*** Recorded data ***

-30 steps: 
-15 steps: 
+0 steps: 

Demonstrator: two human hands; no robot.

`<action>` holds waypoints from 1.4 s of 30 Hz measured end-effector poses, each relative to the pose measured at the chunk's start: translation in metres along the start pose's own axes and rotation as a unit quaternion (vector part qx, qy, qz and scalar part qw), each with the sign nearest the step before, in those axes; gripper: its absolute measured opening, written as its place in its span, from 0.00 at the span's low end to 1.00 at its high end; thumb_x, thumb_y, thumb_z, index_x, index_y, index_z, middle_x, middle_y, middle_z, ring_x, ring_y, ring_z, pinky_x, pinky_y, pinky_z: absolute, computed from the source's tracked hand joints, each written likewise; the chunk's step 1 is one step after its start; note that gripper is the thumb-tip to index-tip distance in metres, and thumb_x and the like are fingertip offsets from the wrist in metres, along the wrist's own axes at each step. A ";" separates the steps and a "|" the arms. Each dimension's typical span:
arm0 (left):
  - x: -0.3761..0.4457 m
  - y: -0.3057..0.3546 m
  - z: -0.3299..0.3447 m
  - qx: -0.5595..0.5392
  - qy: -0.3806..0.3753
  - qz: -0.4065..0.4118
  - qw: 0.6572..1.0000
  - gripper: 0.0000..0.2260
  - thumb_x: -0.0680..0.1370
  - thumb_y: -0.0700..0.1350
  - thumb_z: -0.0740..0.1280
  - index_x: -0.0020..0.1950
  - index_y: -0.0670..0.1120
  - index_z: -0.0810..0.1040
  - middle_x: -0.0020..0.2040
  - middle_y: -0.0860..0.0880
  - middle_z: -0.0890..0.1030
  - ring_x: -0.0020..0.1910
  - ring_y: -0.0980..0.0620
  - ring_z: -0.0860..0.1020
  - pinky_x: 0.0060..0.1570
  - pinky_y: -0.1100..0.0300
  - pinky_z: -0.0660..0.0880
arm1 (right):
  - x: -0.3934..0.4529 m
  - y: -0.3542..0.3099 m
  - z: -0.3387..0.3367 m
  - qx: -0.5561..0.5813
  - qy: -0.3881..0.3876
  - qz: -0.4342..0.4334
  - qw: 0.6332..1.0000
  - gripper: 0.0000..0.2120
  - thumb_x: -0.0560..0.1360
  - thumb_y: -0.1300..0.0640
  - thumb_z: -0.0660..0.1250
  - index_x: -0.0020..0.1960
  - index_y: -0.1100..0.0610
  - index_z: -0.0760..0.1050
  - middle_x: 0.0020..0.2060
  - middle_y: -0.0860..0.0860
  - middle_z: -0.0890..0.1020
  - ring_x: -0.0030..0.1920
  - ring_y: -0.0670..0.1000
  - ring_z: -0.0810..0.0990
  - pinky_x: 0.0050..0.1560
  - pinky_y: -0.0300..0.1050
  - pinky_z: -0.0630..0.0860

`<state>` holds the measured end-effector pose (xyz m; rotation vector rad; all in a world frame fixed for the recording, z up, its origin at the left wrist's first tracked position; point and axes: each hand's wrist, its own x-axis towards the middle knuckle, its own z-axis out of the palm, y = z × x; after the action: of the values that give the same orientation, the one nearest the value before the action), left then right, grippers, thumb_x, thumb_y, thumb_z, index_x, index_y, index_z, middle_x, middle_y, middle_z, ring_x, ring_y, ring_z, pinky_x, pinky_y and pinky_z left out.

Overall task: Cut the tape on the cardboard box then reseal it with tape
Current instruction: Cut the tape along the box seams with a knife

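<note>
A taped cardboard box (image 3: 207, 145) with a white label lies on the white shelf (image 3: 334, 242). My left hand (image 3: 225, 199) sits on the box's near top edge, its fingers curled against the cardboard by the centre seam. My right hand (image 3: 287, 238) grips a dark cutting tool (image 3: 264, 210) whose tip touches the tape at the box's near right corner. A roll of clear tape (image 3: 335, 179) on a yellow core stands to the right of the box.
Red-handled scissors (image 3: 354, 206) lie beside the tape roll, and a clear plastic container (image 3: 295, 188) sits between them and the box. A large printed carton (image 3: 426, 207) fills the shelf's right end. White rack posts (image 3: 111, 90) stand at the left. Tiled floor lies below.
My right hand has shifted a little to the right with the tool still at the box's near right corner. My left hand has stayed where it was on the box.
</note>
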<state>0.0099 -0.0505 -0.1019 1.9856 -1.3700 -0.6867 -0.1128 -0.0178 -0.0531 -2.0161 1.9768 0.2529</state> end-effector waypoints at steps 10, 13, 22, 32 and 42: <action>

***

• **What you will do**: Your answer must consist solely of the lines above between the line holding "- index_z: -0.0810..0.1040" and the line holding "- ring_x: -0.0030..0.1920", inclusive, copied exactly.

• **Task solution**:
  - index_z: -0.0810..0.1040
  - middle_x: -0.0020..0.2040
  - middle_y: -0.0860..0.0880
  - middle_z: -0.0890..0.1030
  - ring_x: -0.0020..0.1910
  - ring_y: -0.0980..0.0620
  - ring_z: -0.0860..0.1020
  - pinky_x: 0.0060..0.1570
  - pinky_y: -0.1100..0.0300
  - pinky_z: -0.0660..0.0880
arm1 (right):
  - x: -0.3934..0.4529 m
  - y: -0.3542..0.3099 m
  - z: -0.3387..0.3367 m
  - qx: -0.5561..0.5813
  - qy: -0.3881..0.3876
  - qz: -0.4342..0.4334
  - qw: 0.6332..1.0000
  - gripper: 0.0000..0.2120
  - thumb_x: -0.0560..0.1360
  - thumb_y: -0.1300..0.0640
  - thumb_z: -0.0660..0.1250
  - index_x: -0.0020..0.1960
  - index_y: -0.1100..0.0610
  - index_z: -0.0760..0.1050
  - middle_x: 0.0020..0.2060
  - middle_y: -0.0860..0.0860
  - middle_z: -0.0890..0.1020
  - ring_x: -0.0030..0.1920

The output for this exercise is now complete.